In 1914 Aboriginal inventor David Unaipon proposed that two boomerangs working in tandem could lift a craft straight up in the air.
Nearly 110 years later, staff and students from UNSW Sydney have helped prove his theory was correct – and confirmed that boomerang technology, tens of thousands of years old, behaves like an aerofoil.
The project was filmed for TV show ‘The First Inventors’, co-commissioned by NITV and Network 10, which explores and celebrates the cultural knowledge of First Nations peoples. The four-part series takes a journey through time and Country with the next generation of knowledge holders to investigate our ancestors’ innovations.
Unaipon, a proud Ngarrindjeri man whose face now adorns the $50 note, had already patented a design for mechanical motion sheep shears in 1909. His machine converted curvilinear motion into a straight-line movement, and still forms the basis of the operation of modern mechanical shears today.
He soon turned his attention to potential vertical-lift flying machines, more than a decade before the first modern helicopter was flown, after making a careful analysis of the way a boomerang propels itself through the air.
“When I solved the flight of the boomerang...it seemed to me that I could do away with the preliminary run of the aeroplane, and make the machine rise direct from the ground,” he wrote at the time.

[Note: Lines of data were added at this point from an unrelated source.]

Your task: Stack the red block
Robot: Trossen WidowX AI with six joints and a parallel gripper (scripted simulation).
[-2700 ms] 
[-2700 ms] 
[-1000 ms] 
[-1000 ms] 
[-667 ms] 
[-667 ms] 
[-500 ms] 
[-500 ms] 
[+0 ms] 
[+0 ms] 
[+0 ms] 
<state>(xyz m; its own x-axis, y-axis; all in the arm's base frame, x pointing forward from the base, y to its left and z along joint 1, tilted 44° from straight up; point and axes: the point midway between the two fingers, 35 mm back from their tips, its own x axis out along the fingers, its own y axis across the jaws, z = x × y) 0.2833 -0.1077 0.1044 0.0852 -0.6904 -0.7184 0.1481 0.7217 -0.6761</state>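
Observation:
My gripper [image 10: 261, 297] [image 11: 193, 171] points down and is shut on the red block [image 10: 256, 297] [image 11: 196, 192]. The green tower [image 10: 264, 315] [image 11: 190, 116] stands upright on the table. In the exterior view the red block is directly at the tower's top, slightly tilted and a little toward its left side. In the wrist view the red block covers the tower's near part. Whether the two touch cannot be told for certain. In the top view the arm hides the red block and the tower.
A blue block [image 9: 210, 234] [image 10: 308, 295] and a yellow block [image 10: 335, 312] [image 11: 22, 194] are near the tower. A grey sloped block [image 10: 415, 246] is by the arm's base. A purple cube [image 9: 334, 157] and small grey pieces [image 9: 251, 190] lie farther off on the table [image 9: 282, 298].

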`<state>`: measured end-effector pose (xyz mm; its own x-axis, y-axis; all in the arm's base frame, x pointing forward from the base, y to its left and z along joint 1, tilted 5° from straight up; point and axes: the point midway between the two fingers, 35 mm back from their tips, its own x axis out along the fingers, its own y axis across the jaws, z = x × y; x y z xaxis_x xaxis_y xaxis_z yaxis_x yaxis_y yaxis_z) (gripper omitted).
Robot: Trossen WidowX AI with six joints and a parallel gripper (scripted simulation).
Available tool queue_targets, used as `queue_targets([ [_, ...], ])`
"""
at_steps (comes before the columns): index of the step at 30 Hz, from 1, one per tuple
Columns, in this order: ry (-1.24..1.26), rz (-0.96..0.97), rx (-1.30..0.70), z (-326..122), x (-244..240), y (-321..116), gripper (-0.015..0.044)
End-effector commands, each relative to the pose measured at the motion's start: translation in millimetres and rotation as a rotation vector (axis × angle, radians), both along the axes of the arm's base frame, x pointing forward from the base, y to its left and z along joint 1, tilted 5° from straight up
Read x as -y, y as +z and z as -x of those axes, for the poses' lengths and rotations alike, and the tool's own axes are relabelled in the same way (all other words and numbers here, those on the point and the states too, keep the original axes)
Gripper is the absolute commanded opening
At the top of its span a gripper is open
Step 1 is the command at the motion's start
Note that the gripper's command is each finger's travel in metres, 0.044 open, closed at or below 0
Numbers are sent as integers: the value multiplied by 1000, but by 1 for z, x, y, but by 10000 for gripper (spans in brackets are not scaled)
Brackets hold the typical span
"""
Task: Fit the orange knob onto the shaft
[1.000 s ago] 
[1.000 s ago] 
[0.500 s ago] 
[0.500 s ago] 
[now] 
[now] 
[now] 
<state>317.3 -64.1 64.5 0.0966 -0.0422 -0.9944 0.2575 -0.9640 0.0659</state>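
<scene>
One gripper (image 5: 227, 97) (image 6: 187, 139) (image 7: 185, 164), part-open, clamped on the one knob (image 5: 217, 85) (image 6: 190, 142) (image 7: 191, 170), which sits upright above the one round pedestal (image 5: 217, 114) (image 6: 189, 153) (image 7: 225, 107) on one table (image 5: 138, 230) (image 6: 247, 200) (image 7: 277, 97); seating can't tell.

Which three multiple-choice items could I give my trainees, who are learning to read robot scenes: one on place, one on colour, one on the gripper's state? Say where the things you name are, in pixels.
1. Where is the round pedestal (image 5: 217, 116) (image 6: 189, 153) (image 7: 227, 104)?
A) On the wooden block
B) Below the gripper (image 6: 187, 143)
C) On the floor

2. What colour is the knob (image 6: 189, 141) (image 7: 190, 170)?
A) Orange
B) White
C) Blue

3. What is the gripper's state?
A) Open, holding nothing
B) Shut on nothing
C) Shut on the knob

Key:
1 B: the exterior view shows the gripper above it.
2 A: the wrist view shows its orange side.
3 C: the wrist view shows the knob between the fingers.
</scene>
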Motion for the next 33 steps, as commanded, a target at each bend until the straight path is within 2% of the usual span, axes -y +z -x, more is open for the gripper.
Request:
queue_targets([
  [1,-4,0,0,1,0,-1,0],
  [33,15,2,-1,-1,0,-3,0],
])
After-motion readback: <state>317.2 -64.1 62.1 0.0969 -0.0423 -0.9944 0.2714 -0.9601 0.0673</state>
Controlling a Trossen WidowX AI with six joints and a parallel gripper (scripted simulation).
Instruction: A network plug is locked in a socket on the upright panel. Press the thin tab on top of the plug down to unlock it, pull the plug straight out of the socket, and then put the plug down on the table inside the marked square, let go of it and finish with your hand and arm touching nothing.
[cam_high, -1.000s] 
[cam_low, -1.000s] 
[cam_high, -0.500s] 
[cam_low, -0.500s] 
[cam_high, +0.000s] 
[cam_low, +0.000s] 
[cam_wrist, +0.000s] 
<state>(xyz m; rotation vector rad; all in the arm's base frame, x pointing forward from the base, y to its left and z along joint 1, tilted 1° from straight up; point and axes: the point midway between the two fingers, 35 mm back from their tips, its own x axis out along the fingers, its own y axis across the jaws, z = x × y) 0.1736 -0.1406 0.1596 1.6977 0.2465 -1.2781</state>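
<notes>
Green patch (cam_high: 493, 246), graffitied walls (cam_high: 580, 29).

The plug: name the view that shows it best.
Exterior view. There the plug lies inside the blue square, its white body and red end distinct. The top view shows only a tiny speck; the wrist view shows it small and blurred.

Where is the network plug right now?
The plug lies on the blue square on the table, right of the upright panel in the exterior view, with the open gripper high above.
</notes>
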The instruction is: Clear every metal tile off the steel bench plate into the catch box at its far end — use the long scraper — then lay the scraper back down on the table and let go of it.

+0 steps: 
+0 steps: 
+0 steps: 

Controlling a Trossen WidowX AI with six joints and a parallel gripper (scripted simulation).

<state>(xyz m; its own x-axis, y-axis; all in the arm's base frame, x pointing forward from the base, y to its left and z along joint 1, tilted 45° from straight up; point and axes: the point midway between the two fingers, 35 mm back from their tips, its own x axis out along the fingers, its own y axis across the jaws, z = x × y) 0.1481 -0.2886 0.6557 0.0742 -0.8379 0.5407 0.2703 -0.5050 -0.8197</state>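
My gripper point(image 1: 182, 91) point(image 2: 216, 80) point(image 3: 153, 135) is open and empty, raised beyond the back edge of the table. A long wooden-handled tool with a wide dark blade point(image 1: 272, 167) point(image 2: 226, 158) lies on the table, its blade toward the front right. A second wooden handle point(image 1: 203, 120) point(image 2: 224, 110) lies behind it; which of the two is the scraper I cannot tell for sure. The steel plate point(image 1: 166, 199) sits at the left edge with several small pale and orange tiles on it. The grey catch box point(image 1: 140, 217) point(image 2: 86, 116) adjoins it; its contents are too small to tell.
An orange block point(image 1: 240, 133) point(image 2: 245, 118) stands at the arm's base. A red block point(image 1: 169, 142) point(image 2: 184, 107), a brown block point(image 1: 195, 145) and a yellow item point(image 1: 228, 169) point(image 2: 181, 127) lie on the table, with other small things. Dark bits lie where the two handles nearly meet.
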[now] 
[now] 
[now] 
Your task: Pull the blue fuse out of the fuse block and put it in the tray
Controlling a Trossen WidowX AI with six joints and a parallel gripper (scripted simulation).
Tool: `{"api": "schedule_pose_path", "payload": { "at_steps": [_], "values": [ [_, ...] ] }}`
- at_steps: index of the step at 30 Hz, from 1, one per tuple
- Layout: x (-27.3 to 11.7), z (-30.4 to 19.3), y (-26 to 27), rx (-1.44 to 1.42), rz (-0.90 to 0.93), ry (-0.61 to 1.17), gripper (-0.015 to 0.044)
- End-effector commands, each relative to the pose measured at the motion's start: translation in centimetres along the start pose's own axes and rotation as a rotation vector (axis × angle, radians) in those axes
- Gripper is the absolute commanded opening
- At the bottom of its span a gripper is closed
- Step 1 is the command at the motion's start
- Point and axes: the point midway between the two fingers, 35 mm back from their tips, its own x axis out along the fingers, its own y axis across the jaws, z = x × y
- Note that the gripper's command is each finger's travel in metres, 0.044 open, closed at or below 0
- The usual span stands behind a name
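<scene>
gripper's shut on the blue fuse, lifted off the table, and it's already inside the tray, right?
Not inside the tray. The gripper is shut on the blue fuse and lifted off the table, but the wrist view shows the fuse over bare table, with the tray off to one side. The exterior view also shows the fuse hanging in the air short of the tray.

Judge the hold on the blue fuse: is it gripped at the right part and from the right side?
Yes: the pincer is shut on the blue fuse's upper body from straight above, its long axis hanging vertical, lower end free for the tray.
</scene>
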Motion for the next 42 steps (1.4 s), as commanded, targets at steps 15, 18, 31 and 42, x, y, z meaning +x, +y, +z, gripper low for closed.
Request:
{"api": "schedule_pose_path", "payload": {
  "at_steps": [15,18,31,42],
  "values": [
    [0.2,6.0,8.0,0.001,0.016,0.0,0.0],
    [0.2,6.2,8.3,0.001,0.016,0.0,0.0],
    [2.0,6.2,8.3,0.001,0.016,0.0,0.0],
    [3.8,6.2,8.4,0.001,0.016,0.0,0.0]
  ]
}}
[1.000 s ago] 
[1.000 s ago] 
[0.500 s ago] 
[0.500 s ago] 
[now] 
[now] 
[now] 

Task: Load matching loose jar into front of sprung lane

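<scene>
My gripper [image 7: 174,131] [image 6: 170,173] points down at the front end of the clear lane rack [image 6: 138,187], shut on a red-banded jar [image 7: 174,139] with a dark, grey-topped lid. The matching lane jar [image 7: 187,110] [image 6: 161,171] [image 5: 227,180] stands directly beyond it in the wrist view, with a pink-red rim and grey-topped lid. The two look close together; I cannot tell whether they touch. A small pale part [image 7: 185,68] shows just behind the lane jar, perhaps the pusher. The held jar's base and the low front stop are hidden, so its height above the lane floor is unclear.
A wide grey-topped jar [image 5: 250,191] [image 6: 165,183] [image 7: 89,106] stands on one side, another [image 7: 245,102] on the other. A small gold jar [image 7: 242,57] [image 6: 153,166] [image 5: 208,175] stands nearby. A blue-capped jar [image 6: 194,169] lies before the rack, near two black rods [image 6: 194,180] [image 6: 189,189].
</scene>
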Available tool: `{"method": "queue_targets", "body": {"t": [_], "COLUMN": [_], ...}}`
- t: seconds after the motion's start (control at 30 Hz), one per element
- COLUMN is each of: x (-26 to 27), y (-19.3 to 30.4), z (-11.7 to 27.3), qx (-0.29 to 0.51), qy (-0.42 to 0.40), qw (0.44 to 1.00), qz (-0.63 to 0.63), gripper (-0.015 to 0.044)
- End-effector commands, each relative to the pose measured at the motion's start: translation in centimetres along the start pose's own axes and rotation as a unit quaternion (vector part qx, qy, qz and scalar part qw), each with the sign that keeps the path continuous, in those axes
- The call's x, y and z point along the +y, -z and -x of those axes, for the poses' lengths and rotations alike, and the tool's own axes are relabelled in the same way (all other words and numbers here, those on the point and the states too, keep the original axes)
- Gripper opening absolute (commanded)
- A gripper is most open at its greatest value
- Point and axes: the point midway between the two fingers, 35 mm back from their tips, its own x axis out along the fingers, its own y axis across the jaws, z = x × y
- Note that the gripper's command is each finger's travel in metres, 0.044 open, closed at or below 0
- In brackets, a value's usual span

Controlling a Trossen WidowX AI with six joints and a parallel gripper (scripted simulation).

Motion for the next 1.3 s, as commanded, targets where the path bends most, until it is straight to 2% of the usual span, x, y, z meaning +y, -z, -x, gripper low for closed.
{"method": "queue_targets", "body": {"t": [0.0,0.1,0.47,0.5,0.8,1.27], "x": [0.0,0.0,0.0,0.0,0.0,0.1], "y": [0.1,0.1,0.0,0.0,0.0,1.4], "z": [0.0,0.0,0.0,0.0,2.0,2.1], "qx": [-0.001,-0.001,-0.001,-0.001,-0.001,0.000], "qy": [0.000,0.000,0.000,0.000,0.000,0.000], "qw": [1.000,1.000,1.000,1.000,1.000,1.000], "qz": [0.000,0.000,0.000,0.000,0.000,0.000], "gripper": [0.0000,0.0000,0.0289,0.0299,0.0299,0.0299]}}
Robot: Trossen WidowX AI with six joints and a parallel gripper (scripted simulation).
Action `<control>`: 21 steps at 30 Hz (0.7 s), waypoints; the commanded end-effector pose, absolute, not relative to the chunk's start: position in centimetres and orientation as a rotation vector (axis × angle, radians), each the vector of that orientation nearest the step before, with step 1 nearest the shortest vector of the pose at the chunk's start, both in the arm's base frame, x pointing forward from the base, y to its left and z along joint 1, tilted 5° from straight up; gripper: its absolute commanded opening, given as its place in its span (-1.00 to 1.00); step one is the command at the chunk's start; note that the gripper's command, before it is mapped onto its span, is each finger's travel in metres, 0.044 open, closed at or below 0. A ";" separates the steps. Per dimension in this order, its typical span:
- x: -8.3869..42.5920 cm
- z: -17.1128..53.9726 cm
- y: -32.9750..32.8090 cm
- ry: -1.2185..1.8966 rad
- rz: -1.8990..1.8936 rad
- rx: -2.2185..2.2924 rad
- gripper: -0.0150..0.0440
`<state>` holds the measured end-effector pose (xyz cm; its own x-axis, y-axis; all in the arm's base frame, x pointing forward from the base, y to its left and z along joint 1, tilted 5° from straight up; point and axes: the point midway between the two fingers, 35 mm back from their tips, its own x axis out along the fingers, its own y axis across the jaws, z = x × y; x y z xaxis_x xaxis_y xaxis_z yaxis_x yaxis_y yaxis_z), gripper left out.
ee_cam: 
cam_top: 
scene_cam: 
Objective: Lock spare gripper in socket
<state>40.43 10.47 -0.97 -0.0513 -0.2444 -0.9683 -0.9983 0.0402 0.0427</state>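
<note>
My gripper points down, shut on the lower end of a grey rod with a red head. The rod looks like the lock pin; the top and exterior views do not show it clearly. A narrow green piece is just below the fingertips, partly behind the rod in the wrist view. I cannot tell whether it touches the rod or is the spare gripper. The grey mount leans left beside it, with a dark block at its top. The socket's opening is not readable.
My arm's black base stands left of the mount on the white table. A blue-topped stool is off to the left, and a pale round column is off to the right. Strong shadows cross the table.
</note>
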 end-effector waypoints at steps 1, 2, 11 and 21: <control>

“I know that certain laws on which I work have not been tried before, but I am quite sure I shall be successful. I am aware of the opposing forces; but I know what to do to overcome them.
“The boomerang is shaped to rise in the air according to the velocity with which it is propelled, and so can an aeroplane.”
Unaipon was unable to get the backing he needed to turn his flying machine idea into a reality.
For ‘The First Inventors’ show, Ngarrindjeri Elder Uncle Major 'Moogy' Sumner – a direct descendant of Unaipon – visited UNSW to speak with students from the Faculty of Engineering and watch as they attempted to bring the century-old vision to life.
Dr Sonya A Brown, Senior Lecturer in Aerospace Design in the UNSW School of Mechanical and Manufacturing Engineering, led the project which used 3D-printed miniature boomerangs placed back-to-back to form the rotor blades for a small unmanned aerial vehicle, or drone.
“This was such a challenging and rewarding opportunity,” said Dr Brown.
“We were able to consider First Nations technology that is tens of thousands of years old in the boomerang, plus David Unaipon's idea of using the boomerang for vertical flight from over 100 years ago and bring it all to life in a modern drone, demonstrating that David Unaipon's idea was possible.”
In the show, which goes to air during NAIDOC Week, Uncle Moogy watches the drone take to the air and says: “It made me feel like Uncle David’s dream is coming true. It made me feel like my blood was rushing through my veins and feeling his spirit here.”
“I grew up knowing him. Watching this makes me feel like his dreams are coming to life. And he knows it because his spirit is here with us.”
As well as Dr Brown, PhD candidate Ahmed Mahgoub features in the program modelling the aerodynamic profile of a boomerang in flight.
The students involved in the build project were Clementine Hobill Cole, Akash Lakshman, Conrad Petrovic, Sophia Nicole Pablo, Natalie Chen, Nicole Harrington and Isabella Zdravkovic, aided by student leads Benjamin Tynan and Jasit Ghataure.
Both Nicole and Isabella have First Nations heritage and Isabella said: “This project tested my perseverance and encouraged me to come up with creative ideas to solve the problems we had.
“I also got to learn so much about how important the shape of the boomerang is and how it helps with the aerodynamics. It makes me proud as an Indigenous woman to work with this project.”
Dr Brown was also delighted to be able to play her part in helping the boomerang-powered drone to fly and bring such old knowledge right into the 21st century.
“To be honest, I think it was one of the most rewarding things I have done in my time at UNSW,” she says.
“We made it fly and it obviously meant so much to Uncle Moogy. He spent a whole day filming with us and was so generous in telling us his stories about the land from where David Unaipon came.
“The students worked really hard and Uncle Moogy’s stories made it so real. And, of course, that’s how a lot of Indigenous knowledge is passed on – through storytelling.
“So hearing the stories he shared was such a rewarding thing for myself and all the students. And then to see his joy when the drone was flying was an absolutely amazing experience.”